--- Data shown ---

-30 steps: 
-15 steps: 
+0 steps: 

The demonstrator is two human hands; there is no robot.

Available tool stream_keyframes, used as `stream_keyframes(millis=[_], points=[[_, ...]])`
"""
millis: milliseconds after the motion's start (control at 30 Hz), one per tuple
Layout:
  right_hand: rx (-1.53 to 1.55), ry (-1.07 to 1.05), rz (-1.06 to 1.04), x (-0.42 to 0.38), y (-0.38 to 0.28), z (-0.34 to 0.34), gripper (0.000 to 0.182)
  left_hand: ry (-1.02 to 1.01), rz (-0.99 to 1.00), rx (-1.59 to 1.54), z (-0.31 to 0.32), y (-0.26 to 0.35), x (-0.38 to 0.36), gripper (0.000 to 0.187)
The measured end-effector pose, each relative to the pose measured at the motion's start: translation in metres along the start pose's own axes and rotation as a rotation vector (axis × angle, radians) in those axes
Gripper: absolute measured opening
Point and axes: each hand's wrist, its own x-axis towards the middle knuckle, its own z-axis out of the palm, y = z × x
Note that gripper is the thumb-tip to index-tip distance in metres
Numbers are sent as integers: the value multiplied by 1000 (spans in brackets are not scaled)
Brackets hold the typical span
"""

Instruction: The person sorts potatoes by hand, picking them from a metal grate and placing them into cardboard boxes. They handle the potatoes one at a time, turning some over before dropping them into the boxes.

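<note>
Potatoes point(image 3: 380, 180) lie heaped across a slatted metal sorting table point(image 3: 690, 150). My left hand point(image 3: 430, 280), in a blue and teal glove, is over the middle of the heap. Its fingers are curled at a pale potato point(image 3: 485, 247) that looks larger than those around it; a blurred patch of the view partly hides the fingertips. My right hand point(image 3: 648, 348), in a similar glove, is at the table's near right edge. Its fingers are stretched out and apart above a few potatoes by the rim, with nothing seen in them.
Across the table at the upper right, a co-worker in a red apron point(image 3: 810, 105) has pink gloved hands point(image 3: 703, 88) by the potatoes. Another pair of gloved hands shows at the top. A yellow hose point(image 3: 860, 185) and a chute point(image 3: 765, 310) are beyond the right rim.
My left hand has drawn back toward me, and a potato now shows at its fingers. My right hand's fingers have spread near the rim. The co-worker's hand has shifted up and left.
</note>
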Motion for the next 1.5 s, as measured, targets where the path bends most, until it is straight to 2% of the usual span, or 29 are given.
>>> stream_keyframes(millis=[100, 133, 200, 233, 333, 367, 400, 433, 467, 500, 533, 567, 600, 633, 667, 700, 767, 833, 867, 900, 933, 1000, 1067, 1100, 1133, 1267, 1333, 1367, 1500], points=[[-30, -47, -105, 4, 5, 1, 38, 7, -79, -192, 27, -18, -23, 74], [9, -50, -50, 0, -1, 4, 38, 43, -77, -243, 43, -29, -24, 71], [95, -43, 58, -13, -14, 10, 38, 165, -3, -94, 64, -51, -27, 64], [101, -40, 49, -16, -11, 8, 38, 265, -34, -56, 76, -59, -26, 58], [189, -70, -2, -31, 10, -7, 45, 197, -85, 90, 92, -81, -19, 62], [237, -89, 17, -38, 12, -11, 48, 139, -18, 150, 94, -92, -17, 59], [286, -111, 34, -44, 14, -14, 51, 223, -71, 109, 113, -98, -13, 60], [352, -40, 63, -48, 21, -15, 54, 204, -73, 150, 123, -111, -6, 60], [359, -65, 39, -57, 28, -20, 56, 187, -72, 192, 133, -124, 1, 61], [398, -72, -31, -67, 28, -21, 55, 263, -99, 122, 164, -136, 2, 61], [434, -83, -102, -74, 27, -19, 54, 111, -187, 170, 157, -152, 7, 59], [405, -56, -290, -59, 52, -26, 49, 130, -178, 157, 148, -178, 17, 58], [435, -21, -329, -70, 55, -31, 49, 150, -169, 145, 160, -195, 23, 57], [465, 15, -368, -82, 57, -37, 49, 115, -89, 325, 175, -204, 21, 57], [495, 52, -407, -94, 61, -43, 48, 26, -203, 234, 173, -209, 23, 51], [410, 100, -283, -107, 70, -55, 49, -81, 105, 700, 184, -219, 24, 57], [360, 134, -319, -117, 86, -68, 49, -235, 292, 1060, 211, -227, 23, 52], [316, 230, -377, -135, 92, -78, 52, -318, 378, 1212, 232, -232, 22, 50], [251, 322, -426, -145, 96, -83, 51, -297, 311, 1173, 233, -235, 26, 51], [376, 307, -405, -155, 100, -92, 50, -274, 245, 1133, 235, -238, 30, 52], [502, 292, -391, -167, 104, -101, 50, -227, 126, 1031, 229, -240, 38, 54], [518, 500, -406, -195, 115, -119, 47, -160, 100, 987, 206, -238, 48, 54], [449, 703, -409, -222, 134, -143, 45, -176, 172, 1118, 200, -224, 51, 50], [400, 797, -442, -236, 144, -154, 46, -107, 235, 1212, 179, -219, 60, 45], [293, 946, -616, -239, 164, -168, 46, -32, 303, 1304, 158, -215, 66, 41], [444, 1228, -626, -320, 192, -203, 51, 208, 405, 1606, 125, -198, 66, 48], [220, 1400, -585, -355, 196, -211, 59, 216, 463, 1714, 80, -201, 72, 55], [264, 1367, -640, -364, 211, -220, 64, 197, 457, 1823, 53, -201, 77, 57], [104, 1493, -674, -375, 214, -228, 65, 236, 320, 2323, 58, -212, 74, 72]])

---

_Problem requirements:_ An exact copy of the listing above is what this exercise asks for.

_Answer section:_
-30 steps: 
-15 steps: 
+0 steps: 

The demonstrator is two human hands; there is no robot.

Available tool stream_keyframes, used as `stream_keyframes(millis=[_], points=[[_, ...]])`
"""
millis: milliseconds after the motion's start (control at 30 Hz), one per tuple
Layout:
  right_hand: rx (-1.53 to 1.55), ry (-1.07 to 1.05), rz (-1.06 to 1.04), x (-0.42 to 0.38), y (-0.38 to 0.28), z (-0.34 to 0.34), gripper (0.000 to 0.182)
  left_hand: ry (-1.02 to 1.01), rz (-0.99 to 1.00), rx (-1.59 to 1.54), z (-0.31 to 0.32), y (-0.26 to 0.35), x (-0.38 to 0.36), gripper (0.000 to 0.187)
The measured end-effector pose, each relative to the pose measured at the motion's start: translation in metres along the start pose's own axes and rotation as a rotation vector (axis × angle, radians) in those axes
Gripper: absolute measured opening
Point and axes: each hand's wrist, its own x-axis towards the middle knuckle, its own z-axis out of the palm, y = z × x
Note that gripper is the thumb-tip to index-tip distance in metres
Numbers are sent as integers: the value multiplied by 1000 (spans in brackets are not scaled)
Brackets hold the typical span
"""

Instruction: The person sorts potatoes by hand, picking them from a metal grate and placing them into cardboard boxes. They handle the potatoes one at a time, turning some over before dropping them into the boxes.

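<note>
Potatoes point(image 3: 380, 180) lie heaped across a slatted metal sorting table point(image 3: 690, 150). My left hand point(image 3: 430, 280), in a blue and teal glove, is over the middle of the heap. Its fingers are curled at a pale potato point(image 3: 485, 247) that looks larger than those around it; a blurred patch of the view partly hides the fingertips. My right hand point(image 3: 648, 348), in a similar glove, is at the table's near right edge. Its fingers are stretched out and apart above a few potatoes by the rim, with nothing seen in them.
Across the table at the upper right, a co-worker in a red apron point(image 3: 810, 105) has pink gloved hands point(image 3: 703, 88) by the potatoes. Another pair of gloved hands shows at the top. A yellow hose point(image 3: 860, 185) and a chute point(image 3: 765, 310) are beyond the right rim.
My left hand has drawn back toward me, and a potato now shows at its fingers. My right hand's fingers have spread near the rim. The co-worker's hand has shifted up and left.
</note>
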Motion for the next 1.5 s, as measured, targets where the path bends most, until it is straight to 2% of the usual span, or 29 are given.
>>> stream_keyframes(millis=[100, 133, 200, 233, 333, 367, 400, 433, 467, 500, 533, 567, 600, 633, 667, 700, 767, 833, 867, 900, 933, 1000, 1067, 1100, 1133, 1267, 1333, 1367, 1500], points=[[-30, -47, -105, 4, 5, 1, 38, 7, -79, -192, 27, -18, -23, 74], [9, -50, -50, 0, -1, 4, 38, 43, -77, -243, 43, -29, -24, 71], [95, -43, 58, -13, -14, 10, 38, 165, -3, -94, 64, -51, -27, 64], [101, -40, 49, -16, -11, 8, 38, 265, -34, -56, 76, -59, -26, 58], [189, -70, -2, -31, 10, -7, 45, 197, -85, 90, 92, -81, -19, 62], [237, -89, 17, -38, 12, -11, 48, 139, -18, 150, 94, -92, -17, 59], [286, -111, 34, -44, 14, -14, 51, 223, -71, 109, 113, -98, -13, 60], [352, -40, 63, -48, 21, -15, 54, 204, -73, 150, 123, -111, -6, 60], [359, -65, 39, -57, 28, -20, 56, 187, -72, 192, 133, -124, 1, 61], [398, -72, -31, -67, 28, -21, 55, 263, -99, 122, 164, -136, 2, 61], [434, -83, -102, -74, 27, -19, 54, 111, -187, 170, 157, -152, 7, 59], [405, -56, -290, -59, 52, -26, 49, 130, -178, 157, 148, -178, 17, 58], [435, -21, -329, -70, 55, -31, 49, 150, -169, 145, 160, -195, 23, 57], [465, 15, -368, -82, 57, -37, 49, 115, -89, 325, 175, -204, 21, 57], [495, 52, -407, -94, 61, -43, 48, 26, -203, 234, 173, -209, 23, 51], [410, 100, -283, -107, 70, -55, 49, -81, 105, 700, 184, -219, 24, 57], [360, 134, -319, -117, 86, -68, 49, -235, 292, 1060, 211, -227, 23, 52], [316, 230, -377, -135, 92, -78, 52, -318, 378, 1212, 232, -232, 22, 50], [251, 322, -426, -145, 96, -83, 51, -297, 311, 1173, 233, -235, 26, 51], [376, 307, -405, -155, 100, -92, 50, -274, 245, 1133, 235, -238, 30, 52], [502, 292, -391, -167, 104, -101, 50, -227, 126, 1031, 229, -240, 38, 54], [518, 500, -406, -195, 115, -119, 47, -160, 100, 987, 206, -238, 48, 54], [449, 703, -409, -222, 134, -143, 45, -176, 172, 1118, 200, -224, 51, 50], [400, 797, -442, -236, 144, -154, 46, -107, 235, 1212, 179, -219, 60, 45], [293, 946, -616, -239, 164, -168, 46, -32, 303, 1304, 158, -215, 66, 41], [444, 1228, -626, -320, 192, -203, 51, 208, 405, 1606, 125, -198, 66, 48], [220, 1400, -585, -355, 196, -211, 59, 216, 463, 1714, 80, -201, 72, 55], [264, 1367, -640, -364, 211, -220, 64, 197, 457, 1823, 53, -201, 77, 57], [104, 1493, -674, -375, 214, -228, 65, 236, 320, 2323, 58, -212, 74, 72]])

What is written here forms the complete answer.